On Sat, Jan 11, 2014 at 11:05:36AM -0800, Ethan Furman wrote:
> On 01/11/2014 10:36 AM, Steven D'Aprano wrote:
> >On Sat, Jan 11, 2014 at 08:20:27AM -0800, Ethan Furman wrote:
> >>
> >>   unicode to bytes
> >>   bytes to unicode using latin1
> >>   unicode to bytes
> >
> >Where do you get this from? I don't follow your logic. Start with a text
> >template:
> >
> >template = """\xDE\xAD\xBE\xEF
> >Name:\0\0\0%s
> >Age:\0\0\0\0%d
> >Data:\0\0\0%s
> >blah blah blah
> >"""
> >
> >data = template % ("George", 42, blob.decode('latin-1'))

Since the use-cases people have been speaking about include only ASCII 
(or at most, Latin-1) text and arbitrary binary bytes, my example is 
limited to showing only ASCII text. But it will work with any text data, 
so long as you have a well-defined format that lets you tell which parts 
are interpreted as text and which parts as binary data. If your file 
format is not well-defined, then you have bigger problems than dealing 
with text versus bytes.


> >Only the binary blobs need to be decoded. We don't need to encode the
> >template to bytes, and the textual data doesn't get encoded until we're
> >ready to send it across the wire or write it to disk.
> 
> And what if your name field has data not representable in latin-1?
> 
> --> '\xd1\x81\xd1\x80\xd0\x83'.decode('utf8')
> u'\u0441\u0440\u0403'

Where did you get those bytes from? You got them from somewhere. Who 
knows? Who cares? Once you have bytes, you can treat them as a blob of 
arbitrary bytes and write them to the record using the Latin-1 trick.

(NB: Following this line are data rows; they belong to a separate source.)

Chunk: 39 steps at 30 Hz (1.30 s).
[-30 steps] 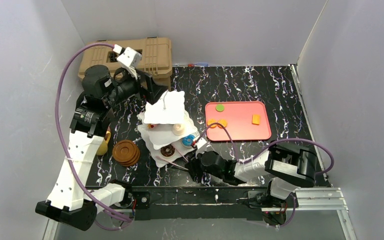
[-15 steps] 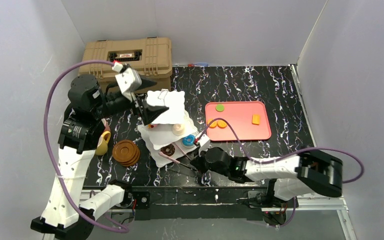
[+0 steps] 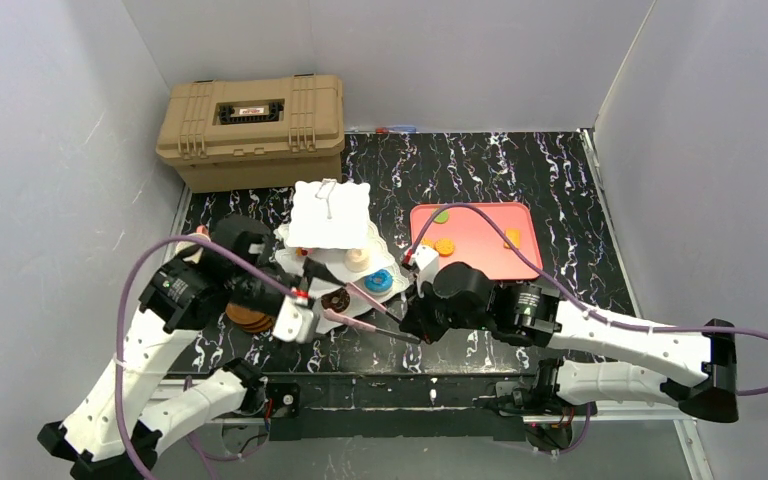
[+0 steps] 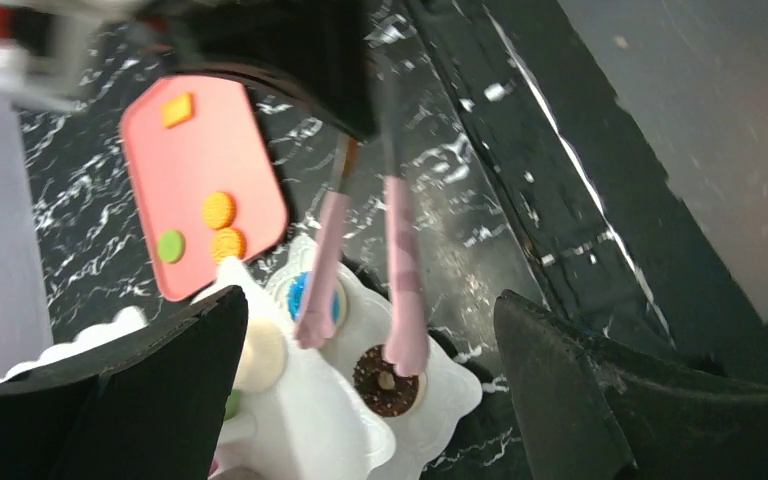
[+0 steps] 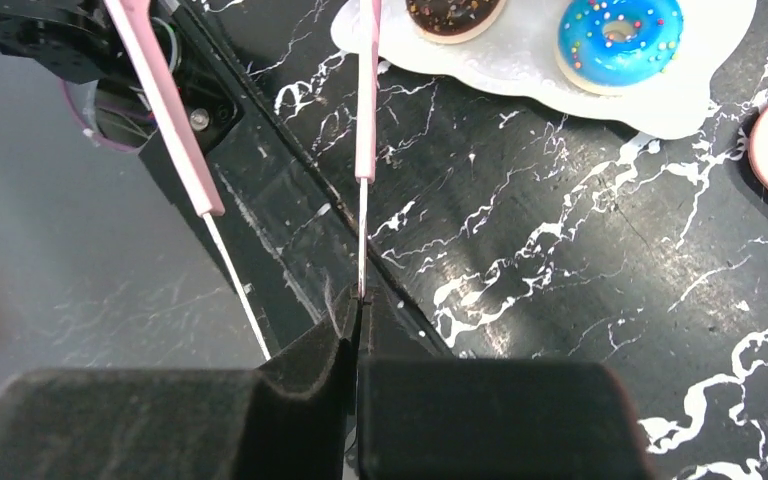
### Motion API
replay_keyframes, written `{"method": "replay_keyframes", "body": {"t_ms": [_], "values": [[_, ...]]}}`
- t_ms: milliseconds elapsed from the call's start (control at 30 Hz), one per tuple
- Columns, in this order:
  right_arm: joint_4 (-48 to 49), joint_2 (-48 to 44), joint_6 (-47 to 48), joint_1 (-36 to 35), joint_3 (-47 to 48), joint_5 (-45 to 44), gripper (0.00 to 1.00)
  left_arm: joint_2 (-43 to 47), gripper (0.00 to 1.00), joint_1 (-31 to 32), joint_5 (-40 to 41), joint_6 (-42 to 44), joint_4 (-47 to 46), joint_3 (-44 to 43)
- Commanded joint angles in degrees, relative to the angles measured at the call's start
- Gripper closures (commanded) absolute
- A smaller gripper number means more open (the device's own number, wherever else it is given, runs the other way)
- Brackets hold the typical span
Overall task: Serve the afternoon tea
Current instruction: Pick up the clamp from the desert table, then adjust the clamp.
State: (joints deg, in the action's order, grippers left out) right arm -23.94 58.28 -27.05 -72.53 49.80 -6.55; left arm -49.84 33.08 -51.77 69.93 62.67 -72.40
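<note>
Pink-armed tongs [image 5: 365, 110] are pinched at their thin metal end by the right gripper [image 5: 358, 320], its jaws closed tight. Their long axis runs straight ahead from that gripper to the stand's lowest plate [image 5: 520, 75]. 1 tip appears to end over the chocolate doughnut [image 5: 455, 15] and 1 over the blue doughnut [image 5: 618, 35]. The left gripper [image 4: 368, 300] hangs wide and empty above the same plate, so the pick likely falls to the right arm.
</note>
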Motion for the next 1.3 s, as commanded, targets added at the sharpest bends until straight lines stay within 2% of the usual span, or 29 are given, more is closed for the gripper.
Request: {"method": "replay_keyframes", "body": {"t_ms": [0,100,300,367,433,533,633,800,867,967,1033,1100,1167,1233,1267], "values": [[-11.4,0.0,-2.0,1.9,6.7,5.5,0.99,1.6,0.09,5.6,5.5,14.0,5.1,4.6],[-11.9,1.0,-2.1,4.4,8.8,8.4,0.99,2.2,0.12,9.5,8.5,14.5,0.6,7.9],[-9.9,3.6,-2.0,14.4,13.9,17.7,0.99,4.3,0.21,16.8,22.3,11.9,-16.1,14.1],[-9.2,4.3,-1.9,15.5,14.9,19.7,0.99,5.1,0.24,18.8,27.6,11.9,-22.4,16.7],[-9.2,4.8,-1.7,15.9,15.5,20.8,0.99,6.2,0.26,21.6,34.3,12.5,-32.6,21.1],[-9.5,4.7,-1.5,16.1,16.0,21.7,0.99,5.9,0.29,23.7,39.6,11.7,-41.0,22.7],[-10.5,4.1,-1.4,16.3,16.6,21.4,0.99,4.9,0.32,25.2,42.5,10.0,-45.7,22.2],[-11.7,3.3,-1.1,16.6,17.7,20.8,0.99,4.8,0.35,25.9,43.6,9.2,-44.9,21.8],[-12.3,3.2,-0.8,16.6,18.4,20.5,0.99,4.7,0.49,26.0,43.9,7.9,-43.2,20.9],[-13.2,3.1,-0.5,16.8,19.3,20.0,0.99,4.6,0.81,26.0,44.3,6.8,-41.4,19.9],[-13.7,3.1,-0.2,17.0,19.9,19.6,0.99,4.4,0.97,26.0,44.8,6.1,-41.4,19.4],[-13.8,3.1,0.0,17.1,20.5,18.9,0.99,4.0,1.0,26.0,45.4,4.9,-41.4,18.5],[-13.3,2.7,-0.2,17.2,21.0,17.9,0.78,3.0,1.0,26.0,46.2,2.3,-42.1,17.2],[-12.4,1.8,-0.8,17.3,21.7,15.0,0.44,1.7,1.0,26.0,47.5,-3.3,-42.9,15.4],[-12.1,1.2,-1.5,17.3,22.3,12.6,0.31,1.0,1.0,26.0,48.1,-6.4,-43.2,14.2]]}}
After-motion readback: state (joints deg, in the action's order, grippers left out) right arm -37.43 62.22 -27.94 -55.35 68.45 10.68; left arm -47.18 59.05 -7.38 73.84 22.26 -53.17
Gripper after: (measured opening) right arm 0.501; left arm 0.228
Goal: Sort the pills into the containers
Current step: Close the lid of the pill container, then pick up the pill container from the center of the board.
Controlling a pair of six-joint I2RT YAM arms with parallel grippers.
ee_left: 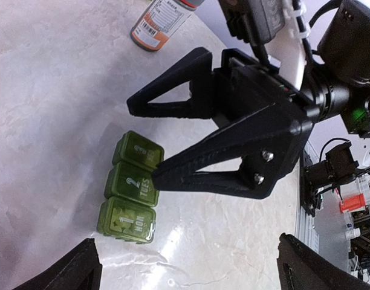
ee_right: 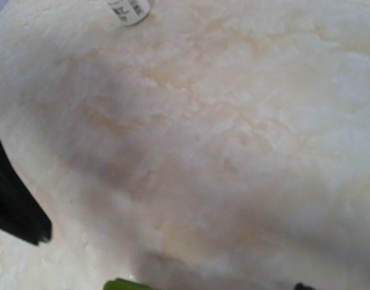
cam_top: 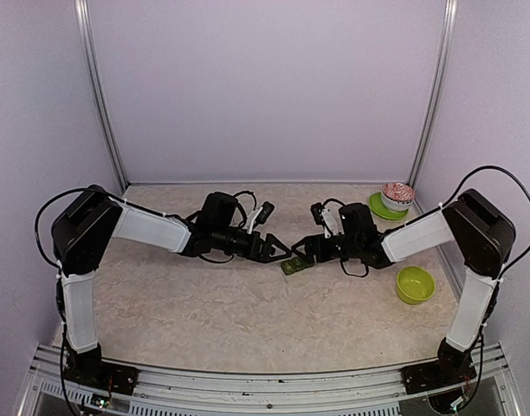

If 
you're reading those bytes from some stream that gives you bytes, you 
don't have to care where they came from.

But what if you don't start with bytes? If you start with a bunch of 
floats, you'll probably convert them to bytes using the struct module. 
If you start with non-ASCII text, you have to convert them to bytes too. 
No difference here.

You ask the user for their name, they answer "срЃ" which is given to you 
as a Unicode string, and you want to include it in your data record. The 
specifications of your file format aren't clear, so I'm going to assume 
that:

1) ASCII text is allowed "as-is" (that is, the name "George" will be 
   in the final data file as b'George');

2) any other non-ASCII text will be encoded as some fixed encoding 
   which we can choose to suit ourselves;

   (if the encoding is fixed by the file format, then just use that)

3) arbitrary binary data is allowed "as-is" (i.e. byte N has to end up 
   being written as byte N, for any value of N between 0 and 255).


So, to write the ASCII name "George", we can just 

"Name:\0\0\0%s" % "George"

since we know it is already ASCII. (It's a literal, so that's obvious. 
But see below.) To write arbitrary binary data, we take the *bytes* and 
decode to Latin-1:

blob = bunch_o_bytes()  # Completely arbitrary.
"Data:\0\0\0%s" % blob.decode('latin-1'))


Combine those two techniques to deal with non-ASCII names. First you 
have to get the non-ASCII name converted to *arbitrary bytes*, so any 
encoding that deals with the whole range of Unicode will do. Then you 
convert those arbitary bytes into Latin-1. Here I'll use UTF-32, just 
because I can and I feel like being wasteful:

"Name:\0\0\0%s" % "срЃ".encode("utf-32be").decode("latin-1")

UTF-8 is a better choice, because it doesn't use as much space and 
gives you something which looks like ASCII in a hex editor:

name = "George" if random.random() < 0.5 else "срЃ"
"Name:\0\0\0%s" % name.encode("utf-8").decode("latin-1")

If you don't know whether your name is pure ASCII, then you have to 
encode first. Otherwise how do you know what bytes to use?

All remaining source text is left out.